Your answer should be every line of the records that contains the word "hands", copied as it stands.

==== TASK MATERIAL

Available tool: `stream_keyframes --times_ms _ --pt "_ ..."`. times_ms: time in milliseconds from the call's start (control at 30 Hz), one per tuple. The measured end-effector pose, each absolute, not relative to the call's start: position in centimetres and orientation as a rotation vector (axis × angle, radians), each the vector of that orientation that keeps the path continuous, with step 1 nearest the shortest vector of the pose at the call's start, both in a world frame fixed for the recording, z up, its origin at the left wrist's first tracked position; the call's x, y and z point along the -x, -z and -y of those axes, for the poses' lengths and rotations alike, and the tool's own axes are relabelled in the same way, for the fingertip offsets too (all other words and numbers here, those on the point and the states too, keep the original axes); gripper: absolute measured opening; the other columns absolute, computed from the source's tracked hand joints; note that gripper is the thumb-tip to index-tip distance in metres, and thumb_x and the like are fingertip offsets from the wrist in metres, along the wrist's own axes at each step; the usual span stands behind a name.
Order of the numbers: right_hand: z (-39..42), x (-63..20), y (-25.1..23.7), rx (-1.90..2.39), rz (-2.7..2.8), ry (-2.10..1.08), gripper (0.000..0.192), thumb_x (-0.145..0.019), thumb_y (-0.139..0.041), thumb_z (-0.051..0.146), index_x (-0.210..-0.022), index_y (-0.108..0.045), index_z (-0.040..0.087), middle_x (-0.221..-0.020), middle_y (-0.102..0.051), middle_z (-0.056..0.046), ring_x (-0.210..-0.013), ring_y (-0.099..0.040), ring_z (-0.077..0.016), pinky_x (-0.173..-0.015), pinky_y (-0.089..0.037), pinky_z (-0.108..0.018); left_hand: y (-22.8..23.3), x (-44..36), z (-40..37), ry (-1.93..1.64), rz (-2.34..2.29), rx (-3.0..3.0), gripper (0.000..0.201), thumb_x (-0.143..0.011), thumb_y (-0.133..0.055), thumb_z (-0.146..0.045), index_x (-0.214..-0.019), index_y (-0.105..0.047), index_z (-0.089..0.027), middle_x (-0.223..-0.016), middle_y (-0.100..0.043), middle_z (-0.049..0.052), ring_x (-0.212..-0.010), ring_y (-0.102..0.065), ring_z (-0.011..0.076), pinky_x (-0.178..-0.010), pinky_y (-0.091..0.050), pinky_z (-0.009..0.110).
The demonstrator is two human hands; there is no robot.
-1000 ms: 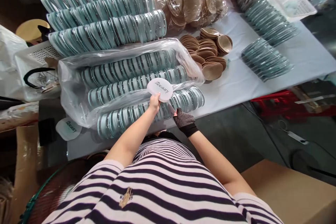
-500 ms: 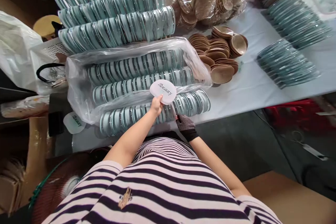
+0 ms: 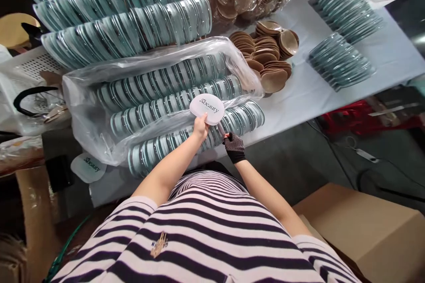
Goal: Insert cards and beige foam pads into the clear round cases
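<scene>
Left hand (image 3: 201,126) pinching near edge of white oval printed "Sbeauty" lid (image 3: 206,108), held just above nearest row of pale teal round compacts (image 3: 195,139) at counter (image 3: 300,99) edge. Right hand (image 3: 233,146), in black dotted fingerless glove, just right of lid; grip hidden, cannot tell. Clear plastic bag (image 3: 83,110) loosely over middle rows. Brown round puffs (image 3: 267,59) further right. Risk, judged: two-finger edge hold could slip, dropping lid off near edge.
</scene>
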State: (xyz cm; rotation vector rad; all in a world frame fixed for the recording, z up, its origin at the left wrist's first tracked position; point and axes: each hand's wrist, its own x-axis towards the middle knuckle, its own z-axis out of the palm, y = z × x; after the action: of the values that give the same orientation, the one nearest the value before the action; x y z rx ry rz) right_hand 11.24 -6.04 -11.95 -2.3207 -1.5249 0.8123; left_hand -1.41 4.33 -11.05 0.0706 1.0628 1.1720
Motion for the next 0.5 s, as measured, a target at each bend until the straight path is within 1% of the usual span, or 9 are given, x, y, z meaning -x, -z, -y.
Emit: stream_keyframes --times_ms 100,167,200,267,300,367,433,500 --pt "6.2 -11.0 12.2 2.409 1.6 -0.785 0.025 -0.093 -0.045 0.027 -0.099 -0.068 0.018 -0.103 -0.072 -0.011 -0.095 -0.066 -0.0214 -0.078 -0.045 -0.028 11.4 1.4 -4.4 -1.17 -1.056 -0.067 0.03 -0.088 -0.058 -0.01 -0.117 -0.066 -0.014 -0.112 -0.073 0.009 -0.114 -0.065 0.0216 -0.097 -0.053 0.033" --pt "6.4 -11.1 12.4 2.423 1.544 -0.913 0.021 -0.091 -0.048 0.024 -0.095 -0.068 0.018 -0.106 -0.071 -0.013 -0.098 -0.065 -0.0229 -0.08 -0.045 -0.029 11.5 1.4 -4.4 -1.161 -1.065 -0.063 0.029 -0.087 -0.06 -0.01 -0.115 -0.067 -0.014 -0.111 -0.074 0.009 -0.113 -0.065 0.0214 -0.096 -0.053 0.033" --pt "6.5 -11.2 12.4 2.411 1.475 -1.012 0.017 -0.088 -0.051 0.022 -0.091 -0.068 0.018 -0.104 -0.071 -0.013 -0.098 -0.064 -0.0233 -0.08 -0.045 -0.03 11.6 1.4 -4.4 -1.153 -1.068 -0.066 0.028 -0.086 -0.06 -0.01 -0.113 -0.067 -0.014 -0.11 -0.074 0.009 -0.112 -0.066 0.0214 -0.096 -0.053 0.033" --pt "6.6 -11.4 12.4 2.372 1.334 -1.184 0.011 -0.084 -0.055 0.02 -0.087 -0.066 0.018 -0.094 -0.071 -0.012 -0.09 -0.065 -0.0217 -0.077 -0.047 -0.03 11.7 1.3 -4.5 -1.139 -1.067 -0.079 0.025 -0.086 -0.06 -0.01 -0.11 -0.068 -0.012 -0.11 -0.074 0.01 -0.11 -0.066 0.0218 -0.097 -0.052 0.035" --pt "6.7 -11.4 12.2 2.325 1.245 -1.266 0.012 -0.085 -0.055 0.02 -0.089 -0.065 0.018 -0.087 -0.07 -0.01 -0.082 -0.065 -0.0198 -0.074 -0.049 -0.029 11.7 1.3 -4.6 -1.137 -1.067 -0.086 0.024 -0.086 -0.06 -0.01 -0.108 -0.068 -0.012 -0.11 -0.074 0.011 -0.11 -0.066 0.0222 -0.098 -0.052 0.036" --pt "6.8 -11.4 12.0 2.15 1.034 -1.426 0.019 -0.088 -0.049 0.026 -0.101 -0.061 0.019 -0.074 -0.066 -0.004 -0.066 -0.062 -0.015 -0.068 -0.052 -0.028 11.6 1.2 -4.6 -1.143 -1.072 -0.095 0.022 -0.086 -0.061 -0.01 -0.107 -0.068 -0.011 -0.11 -0.073 0.011 -0.111 -0.066 0.023 -0.099 -0.051 0.037" --pt "6.9 -11.2 11.7 1.936 0.804 -1.551 0.027 -0.09 -0.044 0.033 -0.111 -0.055 0.02 -0.067 -0.06 0.001 -0.055 -0.057 -0.012 -0.065 -0.054 -0.029 11.5 1.0 -4.6 -1.155 -1.081 -0.1 0.023 -0.086 -0.061 -0.01 -0.107 -0.068 -0.011 -0.111 -0.073 0.011 -0.111 -0.066 0.0233 -0.1 -0.051 0.038" --pt "7.0 -10.9 11.4 1.874 0.693 -1.572 0.028 -0.088 -0.048 0.038 -0.109 -0.054 0.021 -0.061 -0.056 0.004 -0.051 -0.054 -0.0121 -0.061 -0.054 -0.03 11.4 0.8 -4.6 -1.163 -1.088 -0.105 0.023 -0.086 -0.06 -0.01 -0.108 -0.068 -0.011 -0.111 -0.073 0.011 -0.111 -0.066 0.023 -0.1 -0.051 0.038"
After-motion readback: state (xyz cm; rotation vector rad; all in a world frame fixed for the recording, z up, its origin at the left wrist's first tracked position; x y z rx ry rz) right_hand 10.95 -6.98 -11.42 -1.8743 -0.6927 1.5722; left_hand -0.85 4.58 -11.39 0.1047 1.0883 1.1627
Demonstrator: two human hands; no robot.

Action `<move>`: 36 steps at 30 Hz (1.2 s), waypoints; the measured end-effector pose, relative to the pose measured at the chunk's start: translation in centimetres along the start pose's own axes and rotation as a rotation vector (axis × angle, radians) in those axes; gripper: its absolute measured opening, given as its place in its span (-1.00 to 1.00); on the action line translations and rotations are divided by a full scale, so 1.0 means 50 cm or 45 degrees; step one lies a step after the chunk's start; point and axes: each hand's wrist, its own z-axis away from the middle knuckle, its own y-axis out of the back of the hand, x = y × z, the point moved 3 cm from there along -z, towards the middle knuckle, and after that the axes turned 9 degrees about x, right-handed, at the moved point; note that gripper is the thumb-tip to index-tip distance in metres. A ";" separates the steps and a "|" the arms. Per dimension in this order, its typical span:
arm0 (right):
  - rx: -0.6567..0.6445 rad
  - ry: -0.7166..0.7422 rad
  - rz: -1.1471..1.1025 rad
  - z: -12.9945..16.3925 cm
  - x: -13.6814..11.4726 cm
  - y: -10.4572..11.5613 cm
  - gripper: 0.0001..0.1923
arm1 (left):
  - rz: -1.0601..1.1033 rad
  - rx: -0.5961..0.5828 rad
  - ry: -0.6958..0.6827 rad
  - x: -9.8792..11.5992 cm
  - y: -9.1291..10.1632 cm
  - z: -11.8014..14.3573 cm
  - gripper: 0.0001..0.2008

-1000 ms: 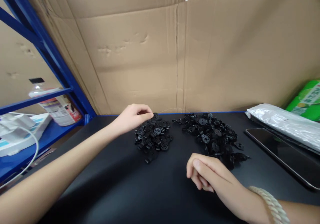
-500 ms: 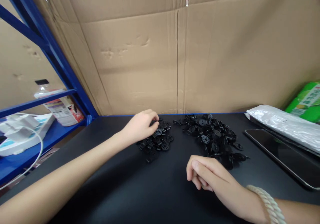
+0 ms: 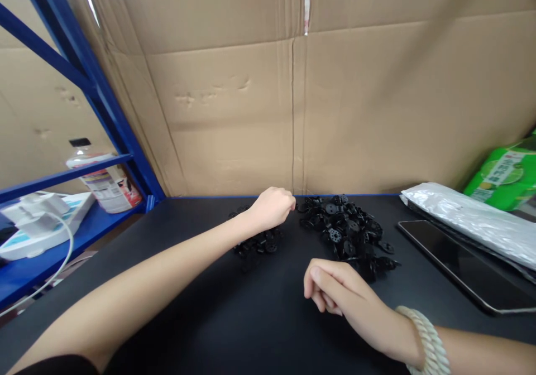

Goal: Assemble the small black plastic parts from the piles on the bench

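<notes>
My left hand (image 3: pixel 273 207) is closed, its fingertips curled down and away, so anything in them is hidden. It hovers between two heaps, above the right edge of the left heap of small black plastic parts (image 3: pixel 260 245), several of them round with holes. The other heap of black disc-like parts (image 3: pixel 352 231) lies just right of it and spreads towards me. In front of that right heap, my right hand (image 3: pixel 337 285) rests with fingers curled in and thumb on top; whatever it may hold does not show.
A dark tablet or phone (image 3: pixel 464 266) lies at the right beside a silvery plastic bag (image 3: pixel 469 219) and a green package (image 3: pixel 502 177). Cardboard (image 3: pixel 226 124) walls the back of the black table (image 3: pixel 251 319). On the left, a blue shelf (image 3: pixel 94 224) holds a bottle (image 3: pixel 106 182) and white plugs (image 3: pixel 36 213).
My left hand has moved right, from the left heap towards the gap before the right heap. My right hand stays curled in nearly the same place. The view has tilted up slightly.
</notes>
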 end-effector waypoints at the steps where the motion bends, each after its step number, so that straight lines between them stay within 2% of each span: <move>1: 0.020 -0.029 -0.039 -0.002 0.003 0.001 -0.59 | 0.052 0.047 0.026 0.011 0.012 0.011 -0.89; 4: 0.119 -0.151 -0.231 -0.011 0.018 0.006 -0.66 | 0.243 0.174 0.126 0.060 0.047 0.061 -0.86; 6: 0.169 -0.204 -0.382 -0.015 0.026 0.009 -0.64 | 0.433 0.196 0.178 0.098 0.062 0.101 -0.88; 8: 0.149 -0.212 -0.470 -0.016 0.028 0.010 -0.59 | 0.930 0.150 0.393 0.124 0.062 0.140 -0.89; 11: 0.066 -0.183 -0.385 -0.012 0.019 0.010 -0.58 | 1.223 0.107 0.580 0.148 0.049 0.181 -0.90; 17: -0.026 -0.024 -0.050 -0.006 -0.004 0.004 -0.64 | 1.329 0.200 0.664 0.161 0.023 0.203 -0.87; 22: -0.053 0.125 0.314 -0.005 -0.007 -0.002 -0.78 | 1.033 0.261 0.469 0.164 0.023 0.208 -0.87; 25: -0.081 0.222 0.347 -0.004 -0.010 -0.003 -0.74 | 0.983 0.309 0.401 0.161 0.022 0.210 -0.90; 27: -0.051 0.212 0.264 -0.005 -0.008 0.000 -0.64 | 1.013 0.332 0.466 0.156 0.017 0.209 -0.90; 29: 0.013 0.116 0.169 -0.007 0.000 0.004 -0.57 | 1.071 0.331 0.614 0.151 0.008 0.209 -0.88; 32: 0.059 0.004 0.100 -0.008 0.010 0.007 -0.51 | 1.209 0.259 0.814 0.149 -0.006 0.210 -0.89; 36: 0.068 0.010 0.129 -0.005 0.009 0.005 -0.47 | 1.355 0.204 0.869 0.157 -0.012 0.214 -0.91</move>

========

### RESPONSE FOR THIS EXERCISE
The demonstrator is two human hands; there is no robot.
Demonstrator: two human hands; no robot.

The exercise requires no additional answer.